■ **WHAT YOU ARE ASKED TO DO**:
Restate the listing word for word; omit the images.

■ **DATA SHOWN**:
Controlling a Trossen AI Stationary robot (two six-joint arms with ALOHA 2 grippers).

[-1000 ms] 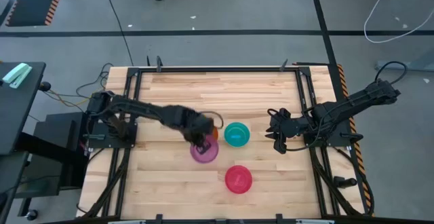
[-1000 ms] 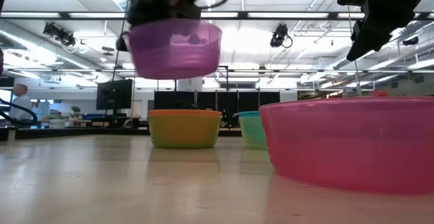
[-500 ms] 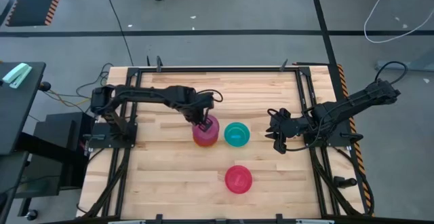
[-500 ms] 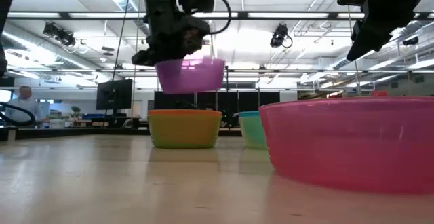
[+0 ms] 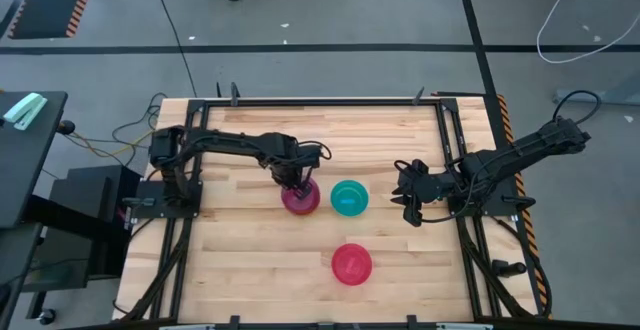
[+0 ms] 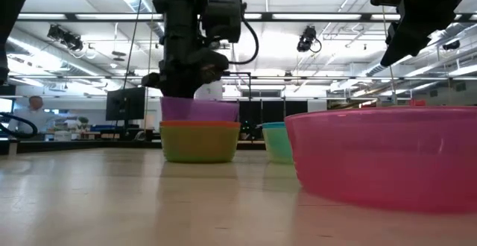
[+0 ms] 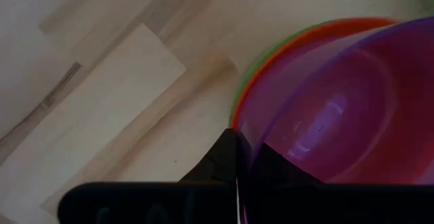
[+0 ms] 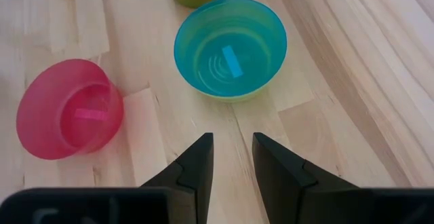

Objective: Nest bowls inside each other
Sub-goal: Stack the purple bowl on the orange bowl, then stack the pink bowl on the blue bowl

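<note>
Left to right: the left gripper [image 5: 297,177] is seen at table centre, clamped on the rim of the purple bowl [image 5: 300,197], one finger inside and one outside per the left wrist view. The purple bowl is seated most of the way into a stack [image 6: 200,141]; orange and green rims are visible beneath it. Just right of the stack, a blue bowl [image 5: 349,197] is found, nested in a green one [image 8: 234,96] whose rim shows underneath. Nearer and right of centre, the pink bowl [image 5: 352,263] stands alone, well apart.

Progress judged: two partial stacks formed; release of purple, then merging of the blue pair and pink, are left.

Pose: left arm stretched across from the left edge, wrist pointed down. Right gripper [image 5: 412,196] is held idle, fingers apart, near the right edge.
</note>
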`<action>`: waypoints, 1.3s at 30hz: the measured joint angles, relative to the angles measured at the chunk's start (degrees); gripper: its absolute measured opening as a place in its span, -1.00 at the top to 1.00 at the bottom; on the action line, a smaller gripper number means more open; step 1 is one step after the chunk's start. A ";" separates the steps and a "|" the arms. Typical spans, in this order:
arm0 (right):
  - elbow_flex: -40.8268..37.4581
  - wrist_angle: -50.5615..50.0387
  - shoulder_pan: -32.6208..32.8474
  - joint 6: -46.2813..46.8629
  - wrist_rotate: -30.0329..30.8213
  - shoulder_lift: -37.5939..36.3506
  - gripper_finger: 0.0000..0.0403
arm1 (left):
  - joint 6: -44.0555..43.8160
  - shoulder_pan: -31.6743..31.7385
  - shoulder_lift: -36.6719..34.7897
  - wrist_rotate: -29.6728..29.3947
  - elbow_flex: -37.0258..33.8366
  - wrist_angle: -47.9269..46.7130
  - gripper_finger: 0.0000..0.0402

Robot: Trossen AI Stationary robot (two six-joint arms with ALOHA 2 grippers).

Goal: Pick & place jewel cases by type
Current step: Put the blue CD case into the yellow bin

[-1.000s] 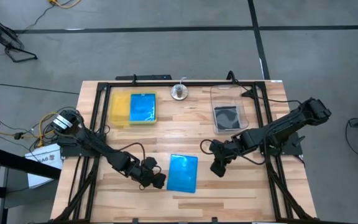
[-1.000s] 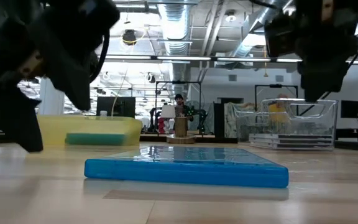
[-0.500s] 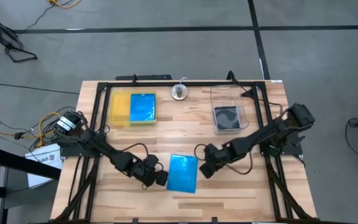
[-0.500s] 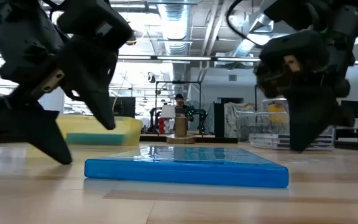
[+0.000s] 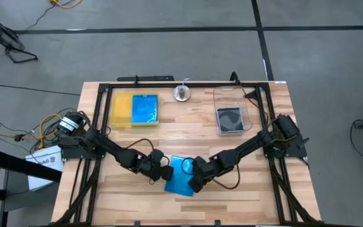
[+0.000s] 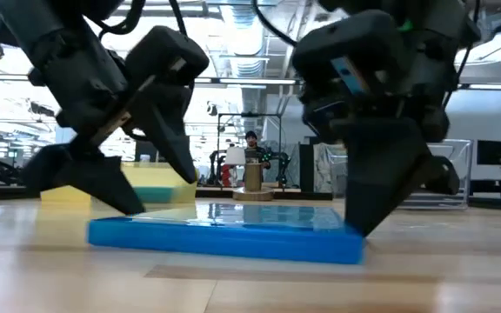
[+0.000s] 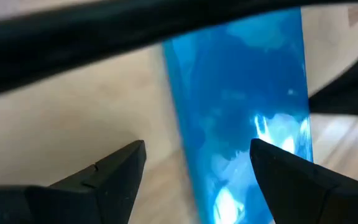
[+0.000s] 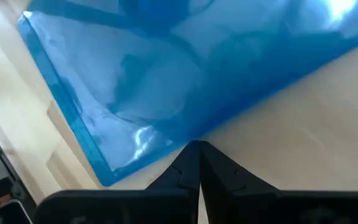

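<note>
Blue case: a flat blue case (image 5: 180, 177) is seen lying on the wooden table (image 5: 244, 195), near the front, between the two grippers.
Left gripper: the left gripper (image 5: 163, 173) is held low at one side of the blue case. Its two fingers (image 7: 114, 167) are spread apart, and the edge of the case (image 7: 241, 118) is seen between them. No squeeze on the case is seen.
Right gripper: the right gripper (image 5: 193, 183) is held low at the other side of the same case. Its fingers (image 8: 194, 163) are pressed together, and their tip is set right at the edge of the case (image 8: 185, 74).
Other blue case: a second blue case (image 5: 145, 109) is laid in the yellow tray (image 5: 120, 111), well away from both grippers.
Dark case: a clear case with a black inside (image 5: 230, 119) is kept in the clear tub (image 5: 232, 94), far from the jaws.
</note>
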 joint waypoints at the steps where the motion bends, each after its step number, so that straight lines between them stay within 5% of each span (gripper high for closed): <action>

■ **TASK ANSWER**:
Controlling a Trossen AI Stationary robot (two six-joint arms with ALOHA 2 grippers).

[-1000 ms] 
[-1000 ms] 
[-500 ms] 
[-500 ms] 
[+0 ms] 
[+0 ms] 
[+0 ms] 
[+0 ms] 

Objective: Nest bowls inside each other
Sub-goal: Stack the purple bowl on the orange bowl, then stack the pink bowl on the blue bowl

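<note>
Left to right: the left gripper [image 5: 297,177] is seen at table centre, clamped on the rim of the purple bowl [image 5: 300,197], one finger inside and one outside per the left wrist view. The purple bowl is seated most of the way into a stack [image 6: 200,141]; orange and green rims are visible beneath it. Just right of the stack, a blue bowl [image 5: 349,197] is found, nested in a green one [image 8: 234,96] whose rim shows underneath. Nearer and right of centre, the pink bowl [image 5: 352,263] stands alone, well apart.

Progress judged: two partial stacks formed; release of purple, then merging of the blue pair and pink, are left.

Pose: left arm stretched across from the left edge, wrist pointed down. Right gripper [image 5: 412,196] is held idle, fingers apart, near the right edge.
</note>
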`<action>`: waypoints, 1.3s at 30hz: the measured joint angles, relative to the angles measured at the chunk's start (degrees); gripper: its absolute measured opening as a place in its span, -1.00 at the top to 1.00 at the bottom; on the action line, a smaller gripper number means more open; step 1 is one step after the chunk's start. A ";" separates the steps and a "|" the arms. Typical spans, in this order:
arm0 (right):
  - elbow_flex: -40.8268..37.4581
  - wrist_angle: -50.5615..50.0387
  - shoulder_pan: -32.6208..32.8474
  - joint 6: -46.2813..46.8629
  - wrist_rotate: -30.0329..30.8213
  - shoulder_lift: -37.5939..36.3506
  - gripper_finger: 0.0000..0.0403
arm1 (left):
  - joint 6: -44.0555..43.8160
  - shoulder_pan: -31.6743..31.7385
  - shoulder_lift: -36.6719..34.7897
  - wrist_rotate: -29.6728..29.3947
  - elbow_flex: -37.0258..33.8366
  - wrist_angle: -47.9269..46.7130
  - gripper_finger: 0.0000..0.0402

Robot: Trossen AI Stationary robot (two six-joint arms with ALOHA 2 grippers).

Goal: Pick & place jewel cases by type
Current step: Put the blue CD case into the yellow bin

[-1.000s] 
[-1.000s] 
[-0.500s] 
[-0.500s] 
[+0.000s] 
[+0.000s] 
[+0.000s] 
[+0.000s] 

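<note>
Blue case: a flat blue case (image 5: 180, 177) is seen lying on the wooden table (image 5: 244, 195), near the front, between the two grippers.
Left gripper: the left gripper (image 5: 163, 173) is held low at one side of the blue case. Its two fingers (image 7: 114, 167) are spread apart, and the edge of the case (image 7: 241, 118) is seen between them. No squeeze on the case is seen.
Right gripper: the right gripper (image 5: 193, 183) is held low at the other side of the same case. Its fingers (image 8: 194, 163) are pressed together, and their tip is set right at the edge of the case (image 8: 185, 74).
Other blue case: a second blue case (image 5: 145, 109) is laid in the yellow tray (image 5: 120, 111), well away from both grippers.
Dark case: a clear case with a black inside (image 5: 230, 119) is kept in the clear tub (image 5: 232, 94), far from the jaws.
</note>
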 joint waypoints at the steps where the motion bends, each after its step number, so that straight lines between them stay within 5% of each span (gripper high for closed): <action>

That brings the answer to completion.